The review team did a good job of isolating the specific system failures that occurred in Jordan’s case but was not as successful identifying the systemic problems behind these failures. In this writer’s opinion, three major systemic factors contributed to the failure to protect Jordan:

  1. Lack of coordination and communication between agencies. This was the factor emphasized by the review team, which suggested that this issue was limited to Pinellas County. State Senator Lauren Book castigated the team for for this implication, arguing in a statement that the issue of “siloed communication” goes beyond the county and even beyond child welfare itself, citing the errors that predated the shooting at Marjorie Stoneman Douglas High School.
  2. Inadequate funding of child welfare services, leading to high caseloads and staff turnover.  The review team gave an offhand mention to the difficulty caused by high caseloads and turnover, both of which can be traced to inadequate funding but treated it as a given, rather than a problem to be rectified.
  3. The overemphasis on family reunification. In Florida and around the country, family reunification has been emphasized to the degree that children are often placed at risk. The Tampa Bay Times highlighted this  problem in its editorial entitled, Another child dead, another state failure. The death of a child following reunification is not a new story in Florida or around the country. If Florida law had been followed, Jordan’s parents’ rights should have been terminated before he was ever returned to them. A case manager who left Directions for Living shortly before Justin’s death told Florida’s News Channel 8 that the system “puts far too much weight on reuniting kids with unfit parents and makes it nearly impossible for caseworkers to terminate parental rights.” When asked why workers did not remove Jordan, she replied, “We are on quotas and we are told, ‘If there is any way to keep this kid in home do it.”

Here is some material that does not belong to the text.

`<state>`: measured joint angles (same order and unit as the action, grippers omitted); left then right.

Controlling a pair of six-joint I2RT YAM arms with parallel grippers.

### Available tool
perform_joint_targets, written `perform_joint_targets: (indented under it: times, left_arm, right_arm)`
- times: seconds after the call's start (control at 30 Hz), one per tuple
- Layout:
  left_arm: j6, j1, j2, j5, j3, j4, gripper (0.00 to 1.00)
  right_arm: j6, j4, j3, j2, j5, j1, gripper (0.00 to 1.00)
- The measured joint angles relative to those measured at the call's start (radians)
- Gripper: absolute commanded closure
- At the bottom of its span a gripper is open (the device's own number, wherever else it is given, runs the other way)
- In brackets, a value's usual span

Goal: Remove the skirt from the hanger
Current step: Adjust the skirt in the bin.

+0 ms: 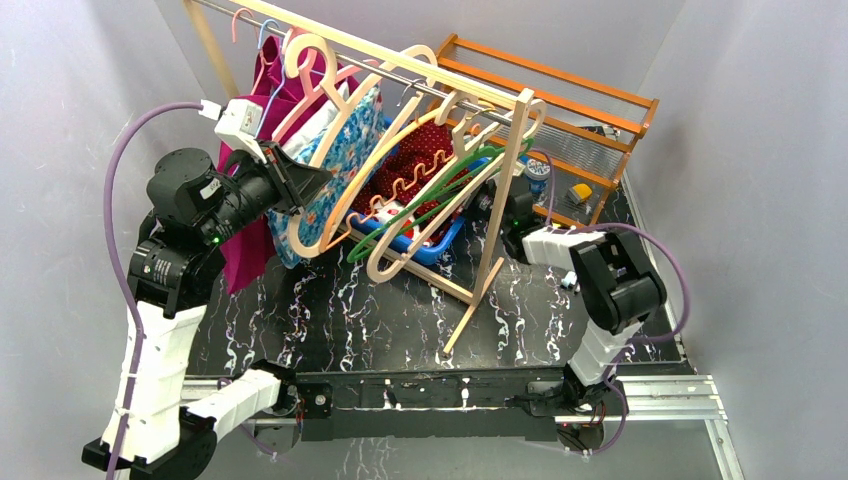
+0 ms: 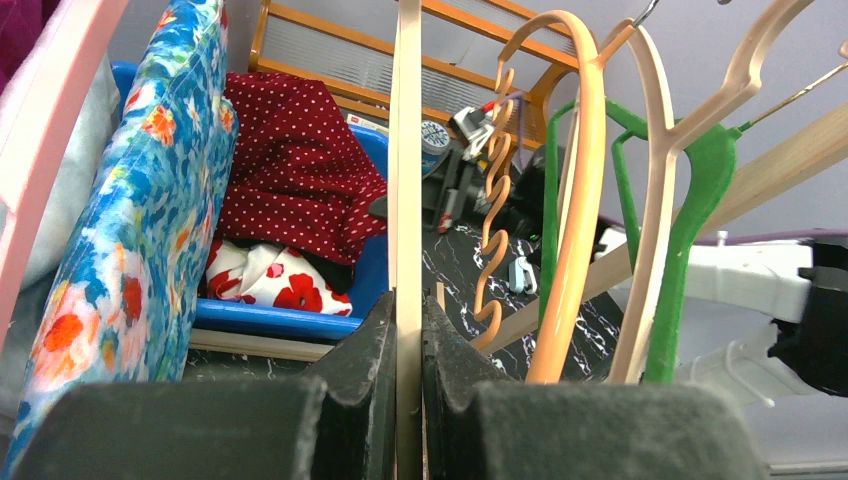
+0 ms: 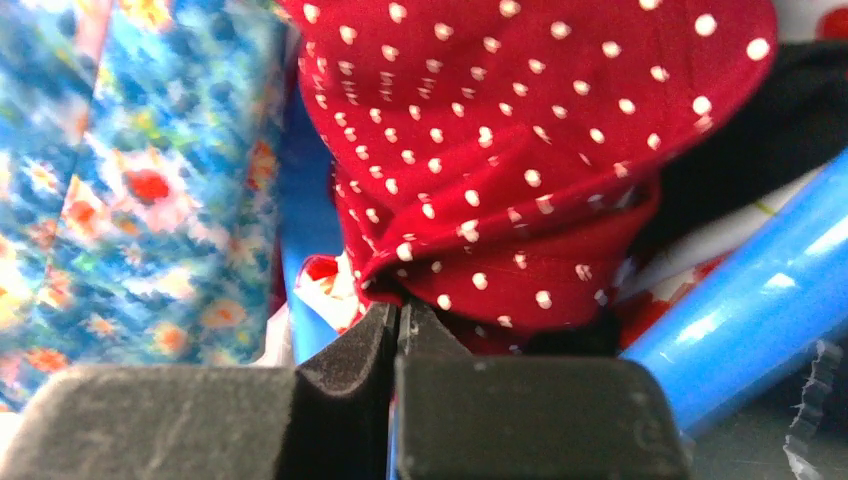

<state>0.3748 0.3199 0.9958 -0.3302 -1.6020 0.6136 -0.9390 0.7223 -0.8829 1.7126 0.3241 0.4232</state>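
Observation:
The red skirt with white dots [image 1: 425,150] lies bunched over the blue basket [image 1: 440,250], below the rail. It fills the right wrist view [image 3: 520,150] and shows in the left wrist view [image 2: 290,150]. My right gripper [image 3: 400,320] is shut on the skirt's lower fold; in the top view it [image 1: 485,200] is mostly hidden behind hangers. My left gripper [image 1: 300,185] is shut on a bare cream hanger [image 2: 407,150], whose bar stands upright between the jaws [image 2: 408,330]. The hanger's lower curve [image 1: 305,245] hangs free of the skirt.
A blue floral garment [image 1: 345,150] and a magenta one [image 1: 245,250] hang on the rail [image 1: 400,70]. Green [image 2: 690,200], orange and cream bare hangers crowd the rail's right end. The wooden stand leg [image 1: 490,260] slants down. An orange rack [image 1: 560,90] stands behind.

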Motion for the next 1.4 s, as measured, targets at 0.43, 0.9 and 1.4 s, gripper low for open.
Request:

What is to be done to prevent future deaths like Jordan’s? It must begin, as the Tampa Bay Times editorial board asserts, with holding those involved accountable. This applies particularly to the magistrate on the case, who should have given the child rather than the parents the benefit of the doubt and held up reunification until she heard from the mother’s counselor. Second, child welfare must be funded adequately so that its staff are well-qualified and able to devote the time to handle cases correctly. Third, the silos must be broken down through improved policies and procedures that mandate data sharing and collaboration, but only adequate funding to enable reasonable caseloads will allow this to happen.

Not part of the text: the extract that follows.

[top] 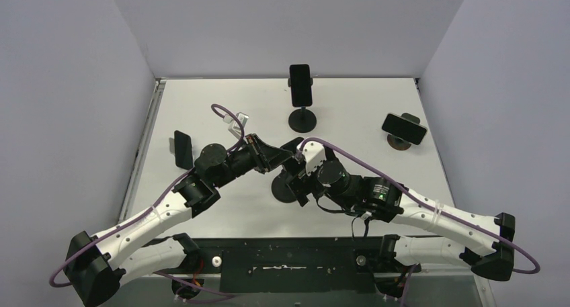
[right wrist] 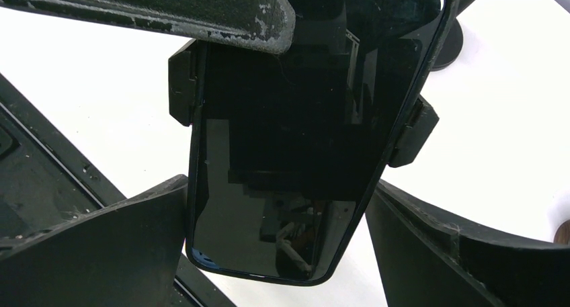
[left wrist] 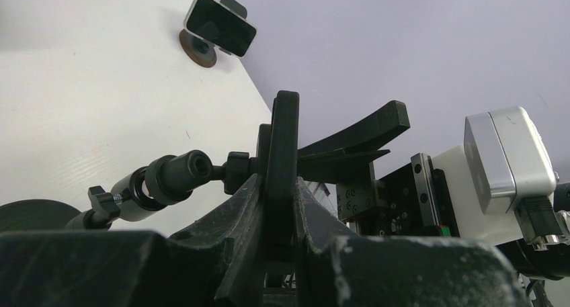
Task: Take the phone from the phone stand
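The black phone (right wrist: pixel 296 152) sits in the clamp (right wrist: pixel 181 85) of a black stand, whose round base (top: pixel 286 189) rests on the white table at centre. My left gripper (top: pixel 279 156) is shut on the phone's faces. In the left wrist view the phone (left wrist: pixel 282 139) shows edge-on between the fingers (left wrist: pixel 245 199), with the stand's ball-joint arm (left wrist: pixel 168 179) at the left. My right gripper (right wrist: pixel 279 213) is open and straddles the phone's lower end. Its left finger (right wrist: pixel 134 233) is at the phone's edge, and a gap shows by the other finger.
A second phone (top: pixel 300 84) stands upright on a stand (top: pixel 302 120) at the back. A third phone (top: pixel 404 128) lies on a low stand at the right and also shows in the left wrist view (left wrist: pixel 220 25). A dark phone (top: pixel 182 149) is at the left. A small silver object (top: pixel 235 124) is nearby.
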`<action>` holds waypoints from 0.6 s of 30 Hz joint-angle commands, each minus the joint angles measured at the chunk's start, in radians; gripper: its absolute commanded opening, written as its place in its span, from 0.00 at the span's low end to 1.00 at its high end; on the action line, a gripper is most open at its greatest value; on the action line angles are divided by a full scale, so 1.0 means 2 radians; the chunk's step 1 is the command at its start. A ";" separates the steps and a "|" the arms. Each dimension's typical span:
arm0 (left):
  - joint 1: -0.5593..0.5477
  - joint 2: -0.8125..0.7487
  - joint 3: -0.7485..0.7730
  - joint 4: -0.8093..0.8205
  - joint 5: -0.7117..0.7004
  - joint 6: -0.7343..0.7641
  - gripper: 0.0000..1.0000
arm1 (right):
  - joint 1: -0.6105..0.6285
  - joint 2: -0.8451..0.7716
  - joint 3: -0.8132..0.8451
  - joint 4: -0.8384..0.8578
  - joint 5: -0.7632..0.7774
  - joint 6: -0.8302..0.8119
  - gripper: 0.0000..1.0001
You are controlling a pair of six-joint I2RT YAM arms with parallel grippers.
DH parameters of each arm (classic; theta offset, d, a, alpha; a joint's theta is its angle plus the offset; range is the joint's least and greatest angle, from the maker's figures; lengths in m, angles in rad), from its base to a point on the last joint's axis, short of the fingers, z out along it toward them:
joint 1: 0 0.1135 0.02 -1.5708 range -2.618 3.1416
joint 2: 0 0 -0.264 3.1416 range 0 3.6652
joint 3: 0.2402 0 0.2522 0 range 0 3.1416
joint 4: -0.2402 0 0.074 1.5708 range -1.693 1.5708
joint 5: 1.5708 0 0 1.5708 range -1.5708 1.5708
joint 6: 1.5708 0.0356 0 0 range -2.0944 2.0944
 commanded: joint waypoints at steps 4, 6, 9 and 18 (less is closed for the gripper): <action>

Finally, Florida and other states must rectify the balance between a child’s safety and the value of family reunification. Agencies must recognize that some parents who are suffering from the consequences of intergenerational trauma and dysfunction cannot change–at least within a timeline that is appropriate for a developing child.  This decision must be made early, with the input of qualified staff, high-quality evaluations, and laws and policies that put the child first.

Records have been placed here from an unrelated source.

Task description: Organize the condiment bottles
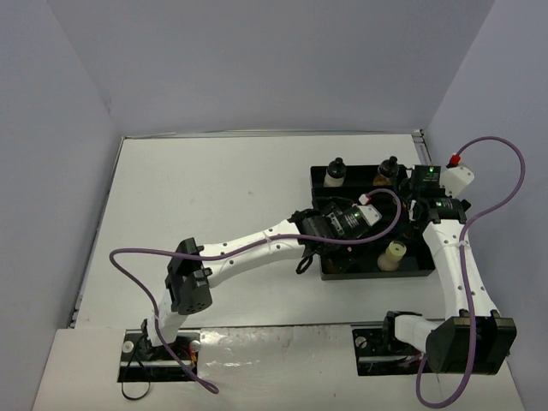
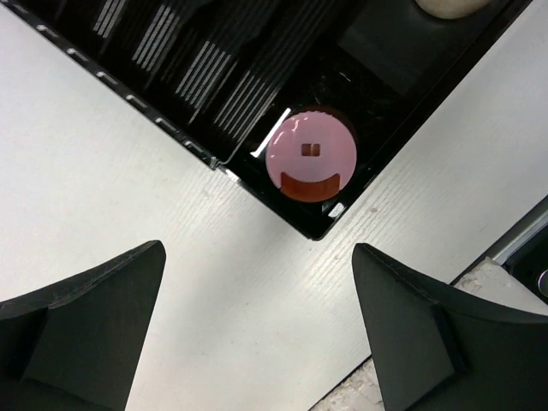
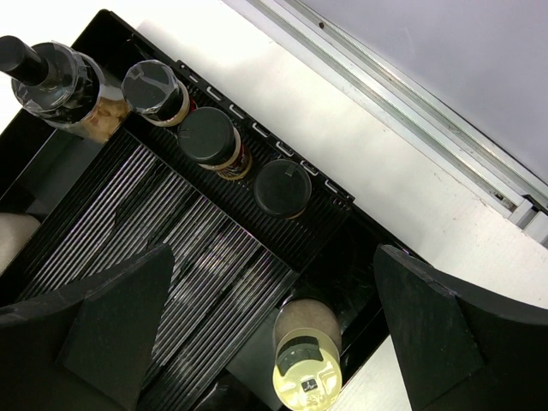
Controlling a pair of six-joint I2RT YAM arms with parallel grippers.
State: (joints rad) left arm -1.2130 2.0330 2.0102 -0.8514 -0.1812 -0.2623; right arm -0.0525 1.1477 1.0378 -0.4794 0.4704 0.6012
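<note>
The left gripper hung right over the small round jar with the pink cap, jaws spread wide with nothing between them (no contact with the jar that I could see). The jar stood upright in a corner compartment of the black slotted plastic tray, close against the tray's wall. To my eye this was a placing step at its close. The clean way out was a straight vertical lift with the fingers apart, so neither pad clipped the cap or the tray's rim. No sideways drift until clear of the wall.

On the other side, the right gripper hovered above the tray too, its fingers fully apart and empty. Below it stood a pale-yellow-capped jar in an end compartment. Beyond that, a row of dark-capped clear jars stood upright and close together along the tray's far wall.

The surface was a white table, matte with faint streaks. A metal rail ran along its far edge, and plain lilac-grey walls closed in three sides. Purple cables looped from both arms, and the right one arched beside the tray, so it was worth watching on any retreat.
</note>
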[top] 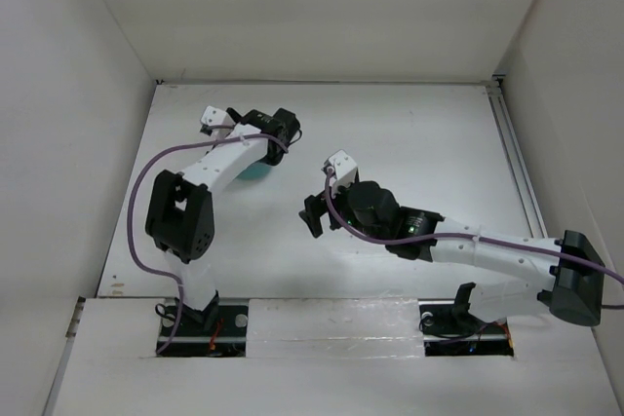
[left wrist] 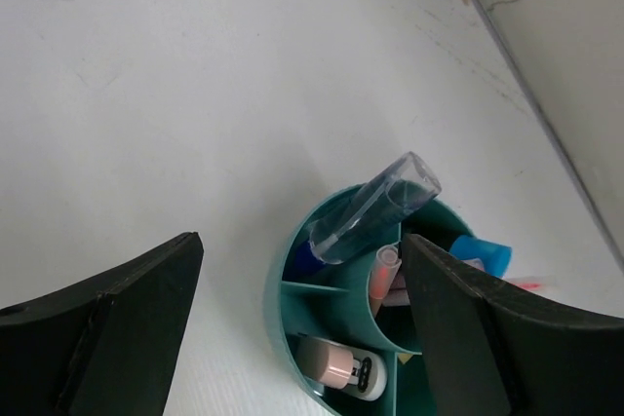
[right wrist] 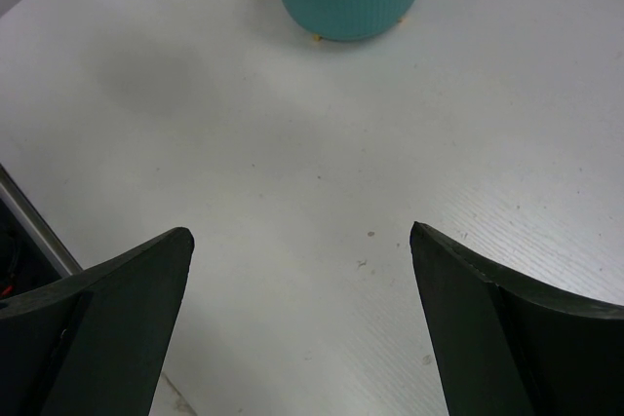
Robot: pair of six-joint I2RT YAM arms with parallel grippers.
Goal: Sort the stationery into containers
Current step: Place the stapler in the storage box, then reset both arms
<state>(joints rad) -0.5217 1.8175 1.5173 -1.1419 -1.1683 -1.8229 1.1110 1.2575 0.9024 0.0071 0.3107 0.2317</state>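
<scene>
We see the round teal plastic organiser cup [left wrist: 289,284] standing upright on the matte white surface [left wrist: 195,94], toward the far left of the scene and partly hidden under the left arm in the top view. Thin inner dividers split the cup into compartments around a centre tube, and its outer wall looks faintly ribbed in the right wrist view. A clear-barrelled marker [left wrist: 375,209] leans out of the far compartment, its transparent tube tilted up past the rim. A blue-capped marker [left wrist: 483,252] pokes out on the right side. A thin pink-red pen [left wrist: 383,275] stands near the centre tube, though we cannot tell whether it sits inside it. In the near compartment lies a stubby piece with a smooth pale pink cap [left wrist: 336,365], and a small tan block [left wrist: 404,359] rests just across a divider from it. The left end effector [left wrist: 297,245] hangs over the cup with its flat black fingers spread wide, released and grasping nothing. Its right finger overlaps the cup's rim in the left wrist view, and we cannot tell whether they touch. The right end effector [right wrist: 299,233] sits near the middle of the surface, well apart from the cup, equally released, with only bare, faintly grained white surface between its dark wedge-shaped fingers. A tiny tan speck [right wrist: 315,38] lies on the surface just beside the cup's foot.
</scene>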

As Justin’s foster parents put it, “Ultimately, we hope that our painful loss will result (in) a fundamental re-examination of the entire system, of how foster care works, of the reunification process. Jordan deserves that, and the other children in the system deserve that.”

Charisse Stinson is awaiting trial on charges of first degree murder and lying to police. She gave birth to another child in December and Belliveau has been determined to be the father. Both parents have filed court documents requesting the child be handed over to Belliveau, who has been arrested twice since Jordan’s death.